Therefore, when the refrigerating function of second evaporimeter 21 stops, can preventing to return the shortage of the oil mass of compressor 10, and compressor 10 can be stablized and works effectively.Similar to the 6th embodiment, carry out oily return once after, at the closed condition certain hour that continues magnetic valve 19 back positive opening magnetic valve 19 at interval.

(the 8th embodiment)

Figure 12 illustrates the steam compression refrigerant circulating system of the 8th embodiment.Compare with the structure of the comparative example of Fig. 3, in the steam compression refrigerant circulating system shown in Figure 12, bypass channel 31 is set in addition and is used to open and close the pilot solenoid valve 32 of bypass channel 31.By bypass channel 31, the cold-producing medium inflow refrigerant suction port 13c from main refrigerant circulating path 15 walks around the magnetic valve 19 and second evaporimeter 21 simultaneously.

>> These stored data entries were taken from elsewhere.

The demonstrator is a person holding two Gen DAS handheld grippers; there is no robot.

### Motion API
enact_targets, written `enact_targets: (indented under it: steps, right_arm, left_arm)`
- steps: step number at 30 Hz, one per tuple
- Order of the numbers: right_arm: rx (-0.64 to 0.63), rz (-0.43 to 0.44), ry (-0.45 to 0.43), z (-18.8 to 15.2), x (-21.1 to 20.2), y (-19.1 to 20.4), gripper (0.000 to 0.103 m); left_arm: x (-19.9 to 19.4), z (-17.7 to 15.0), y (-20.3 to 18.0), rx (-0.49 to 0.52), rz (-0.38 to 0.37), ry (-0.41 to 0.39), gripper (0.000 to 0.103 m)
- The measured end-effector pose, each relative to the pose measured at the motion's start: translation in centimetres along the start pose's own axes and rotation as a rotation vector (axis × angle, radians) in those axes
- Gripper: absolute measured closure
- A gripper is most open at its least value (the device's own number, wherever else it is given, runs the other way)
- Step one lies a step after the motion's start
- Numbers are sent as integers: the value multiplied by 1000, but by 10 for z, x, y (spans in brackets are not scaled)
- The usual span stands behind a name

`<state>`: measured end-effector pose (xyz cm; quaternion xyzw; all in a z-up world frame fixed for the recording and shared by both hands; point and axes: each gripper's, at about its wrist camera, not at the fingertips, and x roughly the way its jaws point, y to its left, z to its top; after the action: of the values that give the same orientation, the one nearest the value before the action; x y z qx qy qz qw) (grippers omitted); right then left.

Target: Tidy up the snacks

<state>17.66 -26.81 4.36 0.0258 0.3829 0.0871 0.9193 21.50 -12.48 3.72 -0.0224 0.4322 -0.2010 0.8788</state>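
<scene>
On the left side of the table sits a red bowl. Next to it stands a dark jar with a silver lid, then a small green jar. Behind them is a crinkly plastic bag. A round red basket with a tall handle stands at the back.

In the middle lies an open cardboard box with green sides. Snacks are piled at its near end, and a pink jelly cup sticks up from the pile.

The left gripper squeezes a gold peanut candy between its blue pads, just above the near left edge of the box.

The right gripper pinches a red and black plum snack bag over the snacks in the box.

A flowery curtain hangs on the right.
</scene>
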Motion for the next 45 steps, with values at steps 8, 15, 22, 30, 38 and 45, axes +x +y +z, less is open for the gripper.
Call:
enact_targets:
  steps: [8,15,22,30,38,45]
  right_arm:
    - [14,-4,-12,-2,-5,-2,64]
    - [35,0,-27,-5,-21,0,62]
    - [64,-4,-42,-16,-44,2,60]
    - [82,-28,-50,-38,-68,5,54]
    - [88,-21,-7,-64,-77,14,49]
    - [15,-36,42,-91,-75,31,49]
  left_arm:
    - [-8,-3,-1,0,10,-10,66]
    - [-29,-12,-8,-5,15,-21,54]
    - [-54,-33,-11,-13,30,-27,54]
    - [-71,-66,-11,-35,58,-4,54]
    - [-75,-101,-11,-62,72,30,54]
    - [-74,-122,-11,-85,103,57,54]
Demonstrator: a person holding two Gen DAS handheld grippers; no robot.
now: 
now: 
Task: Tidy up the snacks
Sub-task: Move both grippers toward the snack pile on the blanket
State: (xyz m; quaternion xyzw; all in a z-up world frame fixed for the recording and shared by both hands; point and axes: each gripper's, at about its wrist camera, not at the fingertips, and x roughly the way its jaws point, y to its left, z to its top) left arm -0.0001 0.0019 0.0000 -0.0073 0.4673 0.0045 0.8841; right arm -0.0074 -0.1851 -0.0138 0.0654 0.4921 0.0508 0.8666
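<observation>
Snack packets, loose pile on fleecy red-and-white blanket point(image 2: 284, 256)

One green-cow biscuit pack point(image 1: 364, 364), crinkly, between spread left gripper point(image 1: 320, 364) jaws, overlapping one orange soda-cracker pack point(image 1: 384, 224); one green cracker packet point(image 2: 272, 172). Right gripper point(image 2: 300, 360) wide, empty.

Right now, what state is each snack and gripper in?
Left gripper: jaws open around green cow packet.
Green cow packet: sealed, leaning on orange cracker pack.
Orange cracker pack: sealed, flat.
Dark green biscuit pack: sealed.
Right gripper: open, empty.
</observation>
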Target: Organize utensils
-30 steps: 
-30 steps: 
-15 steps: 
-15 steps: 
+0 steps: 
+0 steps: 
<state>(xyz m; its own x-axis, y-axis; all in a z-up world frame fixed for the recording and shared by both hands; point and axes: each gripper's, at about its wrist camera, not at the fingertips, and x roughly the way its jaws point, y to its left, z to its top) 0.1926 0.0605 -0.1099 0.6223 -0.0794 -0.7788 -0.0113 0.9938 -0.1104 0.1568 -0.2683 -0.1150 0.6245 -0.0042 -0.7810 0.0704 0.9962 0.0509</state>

In the 8th embodiment, when not carrying out the cooling down operation of second evaporimeter 21, open pilot solenoid valve 32, make cold-producing medium flow through bypass channel 31 scheduled volumes.Magnetic valve 19 and pilot solenoid valve 32 are by control device 26 controls.With the flow set of the cold-producing medium in the bypass channel 31 for only preventing lubricating oil because himself gravity falls into refrigerant suction port 13c.Therefore, can be less with the flow set of the cold-producing medium in the bypass channel 31, and can be with capillary as bypass channel 31.

According to the 8th embodiment, when by closing magnetic valve 19 when stopping the cooling down operation of second evaporimeter 21, cold-producing medium flows through bypass channel 31 predetermined amount of flow.Therefore, cold-producing medium always flows into the refrigerant suction port 13c of injectors 13 from bypass channel 31, thereby prevents lubricating oil because himself gravity falls into refrigerant suction port 13c.

The amount of returning of lubricating oil of returning compressor 1 when as a result, the cooling down operation that can prevent second evaporimeter 21 stops is insufficient.The greasy property that therefore, can keep compressor 10 effectively.

(the 9th embodiment)

In above-mentioned first to the 8th embodiment, be provided with first branched bottom 17, wherein the downstream of refrigerant cooler 11 is connected to the refrigerant suction port 13c of injector 13 by described first branched bottom 17.And magnetic valve 19, throttle mechanism 20 and second evaporimeter 21 are set in sequence in first branched bottom 17.In the 9th embodiment, change the arrangement of first branched bottom 17 as shown in Figure 13.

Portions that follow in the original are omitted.